Tuesday, January 4, 2011

NAMING NAMES


Sis will be coming to visit sometime this month, we hope, and we're looking forward to having some of our good old chats and drink-two-pots mornings where we sit there in our jammies til the clock strikes Lunch.



She's done a wonderful research into our family's genealogy, even going to Salt Lake City to that biggest-trove-of-info-in-the-country for a week and barricading herself with files and wills and pictures and transcripts and TREES. We have boxes and boxes of pictures of our own, from both sides, though not nearly as many from Daddy's side. What there are of his go back only to those more recent Kodak moments of sepia or black-and-white, with folks squinting into the sun as a long shadow reaches from camera to their feet. Most of those little rectangles have a tiny black-and-white checkery border, and lots in the boxes attest their having been ripped from their life-in-scrapbooks, for many corners still bear the tiny pointed black ears of the wee stick-on brackets which affixed many a picture to a blotter-black page.



We're into doing a lot of picture-identifying, and I wish previous generations had done so. We've been writing names on the back of all the pics we can identify. I wish also that everybody with boxes and albums and framed pictures---I'm talkin' even that great huge family portrait from 1888 that's in the flaky old frame over the mantel, and might collapse in your hands if you take it apart---I WISH you'd write the names on the back of your pictures, or at least on a piece of paper adhered to the picture. Or even stuck in an envelope WITH the picture.



We marvel at the facial expressions, the clothes, the fading draperies and tattered flowers of the stage-set of the early photos, and also think that perhaps this might be the only picture of those people that there is. In this day when our Grands have developed a permanent flinch-and-blink when Ganner approaches with the camera, and our own archives of holidays and vacations and just plain Tuesday have reached thousands in number---it's sad that our forebears in their one fading black-and-white, struck still and motionless by the gravity and the luxury of the thing, are fading as people, as well, for after our generation---who will know their names?

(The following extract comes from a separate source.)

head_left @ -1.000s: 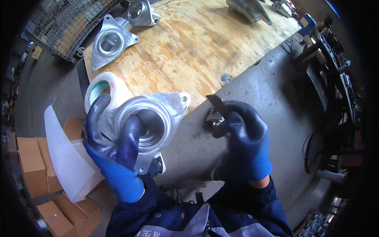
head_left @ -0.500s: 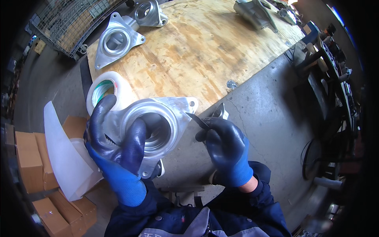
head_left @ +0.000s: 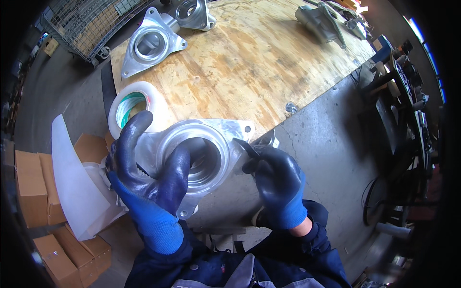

We delight in our own Mammaw's family---they of the ten siblings and widowed Mother, whose little family band, in those days before the TVA reached their hills and hollers, would oblige with a good old twangy gospel number or version of Redwing or Wildwood Flower for whoever called up over the party line. And in one picture, our dear, rotund, ladylike Mammaw herself---who never owned a pair of trousers in her life, is perhaps twenty---tall and slim and mysterious with her equally-dark and soignee' sister, both attired in gentlemen's pin-stripe suits and peeking seductively from beneath tilted fedoras.



And we still laugh at each other on the phone---we came across one old photo two trips ago that was an old-timey postcard, with a couple pictured on the front, as they so often had pictures made in those days (90's--10's or so) The message on the back of the couple's picture (and I grant you they WERE very stiff and formal, but I DO think the writer meant for the demise to have happened long AFTER the photo session), read: "Mrs. Cordelia Martin and Mr. Luther Martin. Mr. Luther Martin is dead."



We just hee-haw at that one, and of course, the obvious comment is "Don't he look Nachrul!" which sends us off into further unseemly brays.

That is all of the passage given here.